The player controls a gun, called a "laser battery" by the instruction manual, which can fire a white laser blast straight into the air to destroy incoming objects. These lasers can be fired in manual bursts, or set to auto-fire at an interval. The battery can slide horizontally along the ground, or use a risky "hyper space" maneuver to warp to a random spot on the ground.
While any falling object hitting the laser battery will cost the player a life, most objects can be avoided with little to no consequence. The only exception to this are Spinners, which will automatically cost the player a life if they reach the ground.
There are two sizes of meteors, big and small. These colorful rocks will fall at varying angles and speeds, and disappear once they touch the ground.
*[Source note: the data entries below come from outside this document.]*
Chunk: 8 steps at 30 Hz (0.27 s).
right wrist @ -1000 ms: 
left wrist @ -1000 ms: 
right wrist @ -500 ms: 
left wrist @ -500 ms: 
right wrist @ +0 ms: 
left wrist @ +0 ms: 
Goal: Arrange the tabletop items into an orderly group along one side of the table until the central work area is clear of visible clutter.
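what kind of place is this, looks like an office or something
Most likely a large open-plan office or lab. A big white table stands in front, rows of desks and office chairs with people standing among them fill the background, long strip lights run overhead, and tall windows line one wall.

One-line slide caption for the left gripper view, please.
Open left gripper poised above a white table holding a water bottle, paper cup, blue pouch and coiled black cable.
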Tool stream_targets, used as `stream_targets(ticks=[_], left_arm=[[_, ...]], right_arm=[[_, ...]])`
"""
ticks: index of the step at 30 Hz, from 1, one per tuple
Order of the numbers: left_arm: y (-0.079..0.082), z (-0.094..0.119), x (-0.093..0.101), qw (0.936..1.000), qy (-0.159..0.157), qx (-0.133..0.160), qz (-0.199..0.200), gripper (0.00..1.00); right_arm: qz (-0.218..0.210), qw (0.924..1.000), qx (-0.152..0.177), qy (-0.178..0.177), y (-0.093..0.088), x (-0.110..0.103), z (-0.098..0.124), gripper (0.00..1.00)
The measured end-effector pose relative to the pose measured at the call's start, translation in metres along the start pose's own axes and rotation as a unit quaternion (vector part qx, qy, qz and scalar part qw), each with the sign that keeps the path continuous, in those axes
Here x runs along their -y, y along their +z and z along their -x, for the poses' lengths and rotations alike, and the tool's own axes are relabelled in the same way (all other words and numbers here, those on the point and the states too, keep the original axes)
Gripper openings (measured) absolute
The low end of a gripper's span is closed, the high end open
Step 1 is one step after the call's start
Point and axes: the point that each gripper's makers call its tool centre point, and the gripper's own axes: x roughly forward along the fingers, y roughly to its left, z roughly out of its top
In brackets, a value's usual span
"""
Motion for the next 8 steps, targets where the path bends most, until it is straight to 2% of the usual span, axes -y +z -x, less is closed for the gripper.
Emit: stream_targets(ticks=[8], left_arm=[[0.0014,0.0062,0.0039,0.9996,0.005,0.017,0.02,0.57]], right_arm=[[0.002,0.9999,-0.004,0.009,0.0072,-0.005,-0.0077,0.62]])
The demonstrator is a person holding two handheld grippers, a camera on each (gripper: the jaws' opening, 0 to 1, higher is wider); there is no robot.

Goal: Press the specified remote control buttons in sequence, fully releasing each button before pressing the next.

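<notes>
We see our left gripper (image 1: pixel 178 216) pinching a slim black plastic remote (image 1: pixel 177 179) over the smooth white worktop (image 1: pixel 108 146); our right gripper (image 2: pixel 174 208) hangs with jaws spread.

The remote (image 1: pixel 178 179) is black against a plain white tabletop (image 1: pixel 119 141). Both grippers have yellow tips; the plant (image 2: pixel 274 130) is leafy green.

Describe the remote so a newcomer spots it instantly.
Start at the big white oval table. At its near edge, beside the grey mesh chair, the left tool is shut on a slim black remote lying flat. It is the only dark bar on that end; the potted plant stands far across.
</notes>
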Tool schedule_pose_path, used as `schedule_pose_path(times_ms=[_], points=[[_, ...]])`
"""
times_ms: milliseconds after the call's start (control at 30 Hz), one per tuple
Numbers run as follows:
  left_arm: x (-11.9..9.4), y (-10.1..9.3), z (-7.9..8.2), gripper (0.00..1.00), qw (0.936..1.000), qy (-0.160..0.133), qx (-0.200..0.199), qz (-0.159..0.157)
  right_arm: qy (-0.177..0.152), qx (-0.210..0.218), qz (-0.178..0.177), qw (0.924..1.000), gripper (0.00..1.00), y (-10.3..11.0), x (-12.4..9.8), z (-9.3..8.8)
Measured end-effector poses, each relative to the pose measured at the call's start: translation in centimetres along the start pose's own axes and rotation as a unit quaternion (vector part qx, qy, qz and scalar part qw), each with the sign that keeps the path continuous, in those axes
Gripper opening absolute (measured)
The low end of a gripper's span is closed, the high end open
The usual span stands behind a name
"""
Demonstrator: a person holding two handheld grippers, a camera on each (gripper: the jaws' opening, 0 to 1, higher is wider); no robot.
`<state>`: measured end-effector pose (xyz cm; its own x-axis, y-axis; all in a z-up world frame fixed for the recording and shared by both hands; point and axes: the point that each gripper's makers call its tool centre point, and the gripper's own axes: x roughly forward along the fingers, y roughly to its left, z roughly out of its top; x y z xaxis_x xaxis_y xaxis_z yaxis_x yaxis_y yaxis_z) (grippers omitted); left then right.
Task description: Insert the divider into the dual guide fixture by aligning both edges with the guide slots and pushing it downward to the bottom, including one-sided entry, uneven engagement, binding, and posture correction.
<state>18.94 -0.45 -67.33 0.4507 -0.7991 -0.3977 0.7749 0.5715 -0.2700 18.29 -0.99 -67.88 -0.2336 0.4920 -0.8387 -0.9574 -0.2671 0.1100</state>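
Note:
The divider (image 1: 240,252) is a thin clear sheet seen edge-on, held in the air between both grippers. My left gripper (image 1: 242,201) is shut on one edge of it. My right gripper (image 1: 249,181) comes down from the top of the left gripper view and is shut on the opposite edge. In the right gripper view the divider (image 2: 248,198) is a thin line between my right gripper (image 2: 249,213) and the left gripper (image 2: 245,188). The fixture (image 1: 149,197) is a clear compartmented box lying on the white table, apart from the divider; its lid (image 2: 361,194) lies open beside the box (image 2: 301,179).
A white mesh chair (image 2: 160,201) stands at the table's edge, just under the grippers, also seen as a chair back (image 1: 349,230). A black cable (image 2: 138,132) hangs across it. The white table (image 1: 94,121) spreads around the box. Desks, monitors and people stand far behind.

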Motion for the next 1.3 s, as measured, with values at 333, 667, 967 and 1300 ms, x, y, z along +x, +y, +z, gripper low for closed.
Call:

While it isn't critical to destroy every meteor that falls, every meteor that touches the ground will cause a player's score to go down. In addition, big meteors may split into two small meteors when shot.
There are also two sizes of Spinners, big and small. Spinners are white spinning bombs that make a falling sound upon entering the screen. They are arguably the most critical enemies to destroy, as if they are allowed to touch the ground, they will destroy the laser battery and cost the player a life. Like meteors, their angle and speed vary.
Emitting a beeping sound upon entering the screen, guided missiles look like pulsing white diamonds. These missiles fall at a fast rate, homing in on the battery's location and tracking its movement. If guided missiles are allowed to touch the ground, they may slide along the ground towards the battery. The only way to avoid a guided missile once it is sliding along the ground is to use hyper space to warp to the other side of it, although it may still re-lock onto the player and continue sliding towards their location.
These will only appear once the player has reached the 4x multiplier level. UFOs move horizontally across the top of the screen, emitting a constant sonar-like beep, and will fire square bombs at the laser battery. Both the UFO and bombs can be destroyed with laser fire.
Points are scored for destroying anything that falls or flies (except UFO bombs). A player loses points for letting meteors hit the ground or dying. The pre-multiplier breakdown is as follows:
- Big meteors: 10 points
- Letting a big meteor land: -5 points
- Small meteors: 20 points
- Letting a small meteor land: -10 points
- Big Spinner: 40 points
- Small Spinner: 80 points
- Guided missile: 50 points
- UFO: 100 points
- Losing a life: -100 points
Because a player can lose points, the game keeps track of the player's current score and peak score, displaying the peak score at the game over screen. The current score affects the speed and difficulty, and also determines the multiplier level of points scored or subtracted. The color of the sky changes to signify the multiplier level a player is on.
- 1x (Black sky): 0 - 999 points
- 2x (Blue sky): 1,000 - 4,999 points
- 3x (Purple sky): 5,000 - 19,999 points
- 4x (Turquoise sky): 20,000 - 49,999 points
- 5x (Grey sky): 50,000 - 99,999 points
- 6x (Black sky): 100,000 points or more
It is possible to drop down multiplier levels due to death or letting too many meteors hit the ground.
The Atari 2600 version of Astrosmash is called "Astroblast".